En la infancia, Jorge Arias también conoció la muerte. Fue con un perrito, su mascota, que papá le habí­a regalado porque estaba ansioso de una hermana y como la economí­a familiar andaba tan mal y sus padres evitaban la procreación, le llevaron el animalito.

Todos los dí­as lo sacaba a pasear cuando la tarde era fresca, luego de hacer la tarea escolar.

Unas veces hasta se lo llevaba al parque para lucirlo y presentarlo a los amiguitos.

Se llamaba Michael, como el cantante de color que de color negro era el perrito.

Dormí­a a su lado, en su cama.
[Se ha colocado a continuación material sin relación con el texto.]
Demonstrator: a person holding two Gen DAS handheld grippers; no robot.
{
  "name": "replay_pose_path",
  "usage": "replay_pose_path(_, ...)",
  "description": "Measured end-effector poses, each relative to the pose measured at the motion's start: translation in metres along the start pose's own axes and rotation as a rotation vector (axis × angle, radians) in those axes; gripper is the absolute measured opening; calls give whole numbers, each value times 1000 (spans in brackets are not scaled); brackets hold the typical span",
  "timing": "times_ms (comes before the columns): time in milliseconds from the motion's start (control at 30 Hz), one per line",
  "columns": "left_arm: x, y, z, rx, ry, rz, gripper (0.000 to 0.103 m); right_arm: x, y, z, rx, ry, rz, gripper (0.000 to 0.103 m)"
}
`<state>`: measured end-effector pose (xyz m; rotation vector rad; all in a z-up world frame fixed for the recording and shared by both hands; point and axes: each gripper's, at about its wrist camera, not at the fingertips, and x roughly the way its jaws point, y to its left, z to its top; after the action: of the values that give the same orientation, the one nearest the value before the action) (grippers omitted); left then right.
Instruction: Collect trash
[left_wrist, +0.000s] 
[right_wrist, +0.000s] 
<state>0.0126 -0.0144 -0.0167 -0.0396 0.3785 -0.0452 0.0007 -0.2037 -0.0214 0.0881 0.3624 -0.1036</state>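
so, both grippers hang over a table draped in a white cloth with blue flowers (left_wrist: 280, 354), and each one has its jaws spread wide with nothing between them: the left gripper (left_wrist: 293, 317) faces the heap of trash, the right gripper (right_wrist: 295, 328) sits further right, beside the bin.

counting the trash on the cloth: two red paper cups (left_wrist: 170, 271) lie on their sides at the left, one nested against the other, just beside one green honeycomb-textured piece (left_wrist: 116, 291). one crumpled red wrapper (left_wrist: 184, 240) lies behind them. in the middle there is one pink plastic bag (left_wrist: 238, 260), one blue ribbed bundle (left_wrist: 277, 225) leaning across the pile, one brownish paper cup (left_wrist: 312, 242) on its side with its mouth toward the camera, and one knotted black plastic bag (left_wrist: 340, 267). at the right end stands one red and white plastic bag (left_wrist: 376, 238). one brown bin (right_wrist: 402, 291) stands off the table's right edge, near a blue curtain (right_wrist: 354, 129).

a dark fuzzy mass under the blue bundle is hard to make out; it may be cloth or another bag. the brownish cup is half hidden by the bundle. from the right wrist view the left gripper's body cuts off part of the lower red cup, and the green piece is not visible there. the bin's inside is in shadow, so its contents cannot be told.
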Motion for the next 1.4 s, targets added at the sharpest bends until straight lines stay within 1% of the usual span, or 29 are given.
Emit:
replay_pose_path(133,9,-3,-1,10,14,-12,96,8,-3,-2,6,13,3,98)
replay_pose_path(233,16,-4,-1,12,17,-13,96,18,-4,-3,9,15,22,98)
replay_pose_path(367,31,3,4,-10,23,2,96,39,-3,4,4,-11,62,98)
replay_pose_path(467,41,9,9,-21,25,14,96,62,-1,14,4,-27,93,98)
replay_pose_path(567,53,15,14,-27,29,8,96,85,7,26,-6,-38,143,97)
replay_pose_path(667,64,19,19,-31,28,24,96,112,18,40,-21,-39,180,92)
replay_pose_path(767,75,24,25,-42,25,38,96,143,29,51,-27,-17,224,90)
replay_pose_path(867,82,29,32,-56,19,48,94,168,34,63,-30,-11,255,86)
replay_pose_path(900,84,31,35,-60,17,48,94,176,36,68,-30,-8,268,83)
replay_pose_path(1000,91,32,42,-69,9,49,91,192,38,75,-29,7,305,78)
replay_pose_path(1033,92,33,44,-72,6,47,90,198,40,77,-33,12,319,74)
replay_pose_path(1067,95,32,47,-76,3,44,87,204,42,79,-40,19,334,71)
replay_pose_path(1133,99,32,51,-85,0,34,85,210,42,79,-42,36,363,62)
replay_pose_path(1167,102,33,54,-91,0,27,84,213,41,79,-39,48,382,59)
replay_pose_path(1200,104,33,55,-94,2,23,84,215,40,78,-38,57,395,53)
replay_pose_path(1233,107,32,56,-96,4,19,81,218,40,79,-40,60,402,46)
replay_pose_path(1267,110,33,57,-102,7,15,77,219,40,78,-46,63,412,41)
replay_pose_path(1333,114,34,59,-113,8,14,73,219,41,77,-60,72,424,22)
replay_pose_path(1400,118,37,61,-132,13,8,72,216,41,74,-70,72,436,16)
Y antes que el despertador sonara para arreglarse, desayunar y partir a la escuela, el perrito lo despertaba lamiéndole las manos y a veces hasta la cara.

Un dí­a, Michael también murió, oh paradoja, de un sí­ncope cardiaco. Estaba enfermo. Y en el pueblo, hacia mitad del siglo pasado, ni siquiera se conocí­an los veterinarios ni menos la práctica de que también los animalitos necesitan un médico.

Desde entonces, y por el resto de su vida, Jorge Arias siempre ha rehusado volver a tener un perrito ni tampoco encariñarse con otros porque el dolor de entonces jamás lo ha olvidado y resultó peor, y por desgracia, que la muerte de sus abuelos.